What the task asks = Each line below that includes the word "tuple" is to be reported.

Data for processing =
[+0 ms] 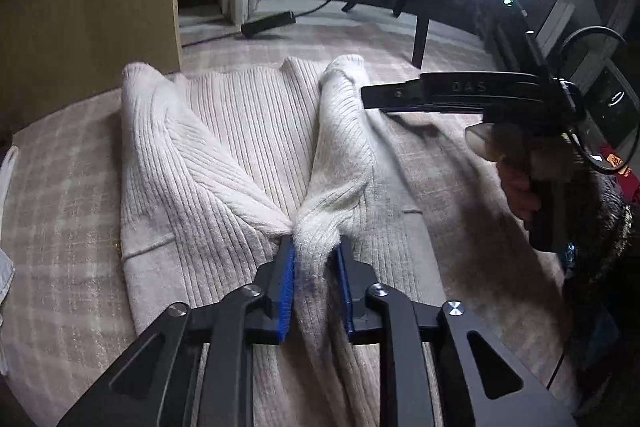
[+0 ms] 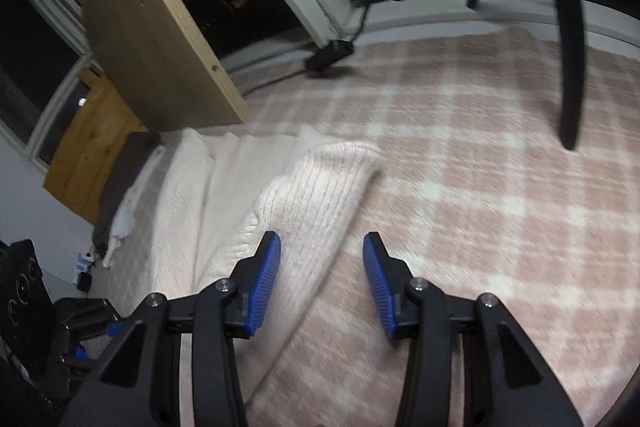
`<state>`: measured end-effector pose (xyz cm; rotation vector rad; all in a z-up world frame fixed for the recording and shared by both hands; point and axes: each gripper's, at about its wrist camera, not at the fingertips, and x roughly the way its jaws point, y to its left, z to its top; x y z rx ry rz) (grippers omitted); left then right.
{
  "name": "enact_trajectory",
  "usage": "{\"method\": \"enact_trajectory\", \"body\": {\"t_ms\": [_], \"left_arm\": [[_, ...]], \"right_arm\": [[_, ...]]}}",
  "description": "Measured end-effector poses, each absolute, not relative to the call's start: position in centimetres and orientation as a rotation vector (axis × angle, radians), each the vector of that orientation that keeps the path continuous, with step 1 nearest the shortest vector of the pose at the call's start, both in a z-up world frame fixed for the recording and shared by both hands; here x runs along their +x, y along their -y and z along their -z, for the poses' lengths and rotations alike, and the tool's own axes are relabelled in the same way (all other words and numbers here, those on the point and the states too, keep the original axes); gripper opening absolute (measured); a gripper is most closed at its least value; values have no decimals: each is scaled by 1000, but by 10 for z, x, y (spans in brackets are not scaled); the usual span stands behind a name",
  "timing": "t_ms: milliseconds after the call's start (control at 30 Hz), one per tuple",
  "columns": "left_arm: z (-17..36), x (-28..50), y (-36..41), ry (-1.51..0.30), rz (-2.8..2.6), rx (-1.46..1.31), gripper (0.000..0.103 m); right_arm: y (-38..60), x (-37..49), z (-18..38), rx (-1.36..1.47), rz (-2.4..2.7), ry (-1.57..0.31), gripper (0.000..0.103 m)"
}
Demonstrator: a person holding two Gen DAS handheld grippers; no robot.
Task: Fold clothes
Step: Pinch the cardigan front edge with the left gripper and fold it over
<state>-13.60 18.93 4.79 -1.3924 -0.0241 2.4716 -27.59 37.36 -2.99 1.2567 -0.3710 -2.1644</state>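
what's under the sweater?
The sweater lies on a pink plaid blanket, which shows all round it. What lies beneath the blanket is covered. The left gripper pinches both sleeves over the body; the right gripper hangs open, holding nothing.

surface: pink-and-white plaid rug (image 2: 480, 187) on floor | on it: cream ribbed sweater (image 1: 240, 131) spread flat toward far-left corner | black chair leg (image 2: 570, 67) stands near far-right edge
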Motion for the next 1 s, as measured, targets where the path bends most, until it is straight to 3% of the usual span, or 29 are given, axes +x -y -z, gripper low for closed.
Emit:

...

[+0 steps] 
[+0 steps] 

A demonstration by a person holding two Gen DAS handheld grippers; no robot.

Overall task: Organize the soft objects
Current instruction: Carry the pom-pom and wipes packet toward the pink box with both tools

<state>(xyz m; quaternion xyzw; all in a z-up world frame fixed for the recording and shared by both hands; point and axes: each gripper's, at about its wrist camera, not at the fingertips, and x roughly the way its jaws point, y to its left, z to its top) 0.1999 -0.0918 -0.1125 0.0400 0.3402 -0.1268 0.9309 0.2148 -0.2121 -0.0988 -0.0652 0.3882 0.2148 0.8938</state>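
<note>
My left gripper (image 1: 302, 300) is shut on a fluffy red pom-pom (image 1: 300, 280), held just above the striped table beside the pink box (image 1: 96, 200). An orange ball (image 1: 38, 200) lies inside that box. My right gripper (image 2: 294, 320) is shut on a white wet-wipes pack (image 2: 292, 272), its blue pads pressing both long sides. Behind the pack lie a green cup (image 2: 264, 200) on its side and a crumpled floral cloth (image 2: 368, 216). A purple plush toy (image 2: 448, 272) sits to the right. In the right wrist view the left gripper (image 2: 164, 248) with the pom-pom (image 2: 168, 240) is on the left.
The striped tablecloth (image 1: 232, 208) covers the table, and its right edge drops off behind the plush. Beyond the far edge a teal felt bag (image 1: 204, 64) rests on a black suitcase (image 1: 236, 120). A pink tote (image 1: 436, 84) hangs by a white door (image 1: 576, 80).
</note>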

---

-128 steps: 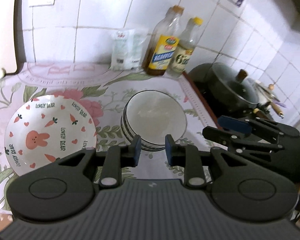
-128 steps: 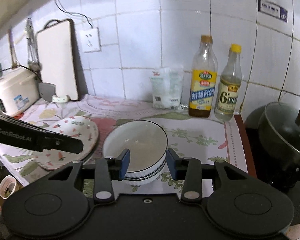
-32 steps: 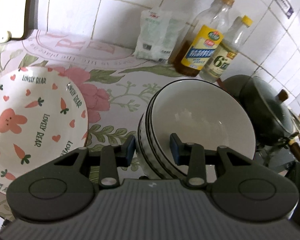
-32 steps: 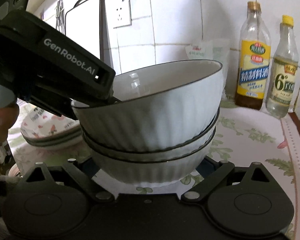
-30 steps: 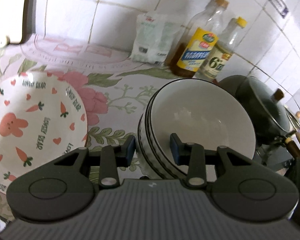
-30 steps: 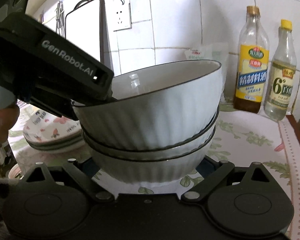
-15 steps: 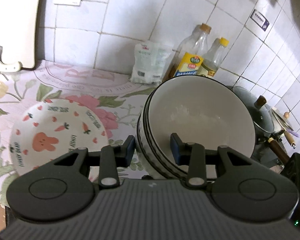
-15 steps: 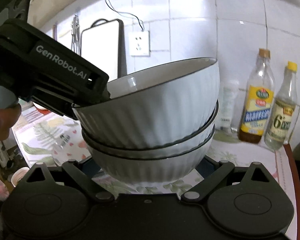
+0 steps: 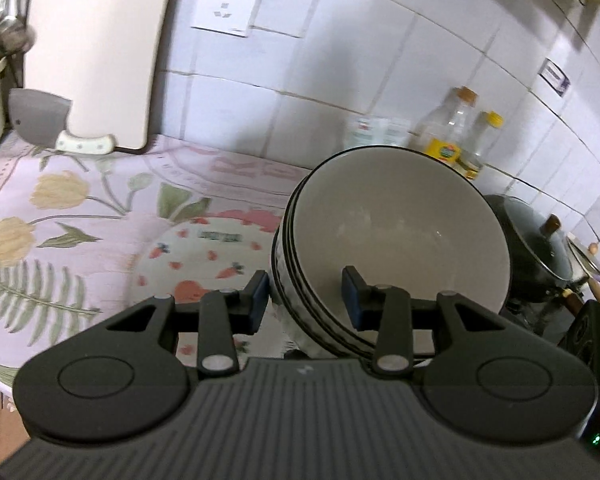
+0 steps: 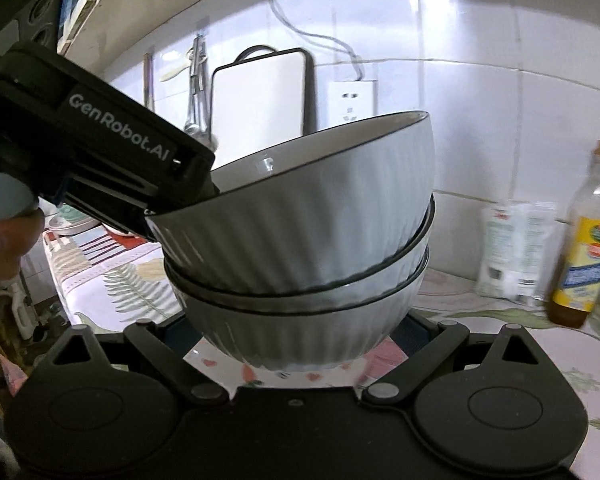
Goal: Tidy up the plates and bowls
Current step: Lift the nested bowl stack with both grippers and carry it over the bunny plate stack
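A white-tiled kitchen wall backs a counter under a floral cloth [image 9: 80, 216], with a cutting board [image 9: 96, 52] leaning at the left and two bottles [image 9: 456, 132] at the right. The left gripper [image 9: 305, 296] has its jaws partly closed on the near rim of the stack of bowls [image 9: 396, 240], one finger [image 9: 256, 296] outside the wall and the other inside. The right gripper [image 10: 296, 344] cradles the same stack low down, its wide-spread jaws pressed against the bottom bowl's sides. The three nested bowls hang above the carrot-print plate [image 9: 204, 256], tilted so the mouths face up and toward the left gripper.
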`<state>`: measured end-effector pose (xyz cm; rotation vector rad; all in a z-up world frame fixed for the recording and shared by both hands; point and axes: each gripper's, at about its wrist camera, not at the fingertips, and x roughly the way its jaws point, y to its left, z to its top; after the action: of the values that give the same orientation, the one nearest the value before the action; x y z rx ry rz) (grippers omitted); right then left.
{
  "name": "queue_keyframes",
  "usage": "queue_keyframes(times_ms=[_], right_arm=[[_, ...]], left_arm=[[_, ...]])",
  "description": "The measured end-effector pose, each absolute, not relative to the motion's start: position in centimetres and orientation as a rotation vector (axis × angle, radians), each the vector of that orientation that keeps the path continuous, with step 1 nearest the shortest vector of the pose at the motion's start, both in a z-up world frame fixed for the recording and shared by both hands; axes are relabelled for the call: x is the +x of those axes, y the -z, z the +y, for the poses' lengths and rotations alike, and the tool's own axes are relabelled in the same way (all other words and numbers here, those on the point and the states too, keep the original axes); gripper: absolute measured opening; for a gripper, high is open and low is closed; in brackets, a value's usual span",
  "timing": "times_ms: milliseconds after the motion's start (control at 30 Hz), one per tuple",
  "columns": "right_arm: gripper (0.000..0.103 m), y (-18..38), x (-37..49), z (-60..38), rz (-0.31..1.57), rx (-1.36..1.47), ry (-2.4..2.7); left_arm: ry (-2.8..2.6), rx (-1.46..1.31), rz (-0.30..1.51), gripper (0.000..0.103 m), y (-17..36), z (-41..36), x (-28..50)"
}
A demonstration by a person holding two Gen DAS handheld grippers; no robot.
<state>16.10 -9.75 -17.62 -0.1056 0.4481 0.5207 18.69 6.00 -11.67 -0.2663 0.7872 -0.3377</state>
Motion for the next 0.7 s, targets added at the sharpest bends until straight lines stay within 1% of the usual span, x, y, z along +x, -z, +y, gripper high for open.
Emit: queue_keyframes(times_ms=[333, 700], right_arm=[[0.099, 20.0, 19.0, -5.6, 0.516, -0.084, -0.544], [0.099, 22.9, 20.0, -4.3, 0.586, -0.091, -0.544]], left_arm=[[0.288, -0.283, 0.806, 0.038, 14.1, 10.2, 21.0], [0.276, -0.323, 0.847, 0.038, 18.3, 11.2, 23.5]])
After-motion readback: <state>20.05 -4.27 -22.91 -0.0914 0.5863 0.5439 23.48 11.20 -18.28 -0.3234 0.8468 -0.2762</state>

Response =
  "timing": "t_ms: milliseconds after the call's start (control at 30 Hz), one per tuple",
  "timing": "times_ms: milliseconds after the motion's start (control at 30 Hz), one per tuple",

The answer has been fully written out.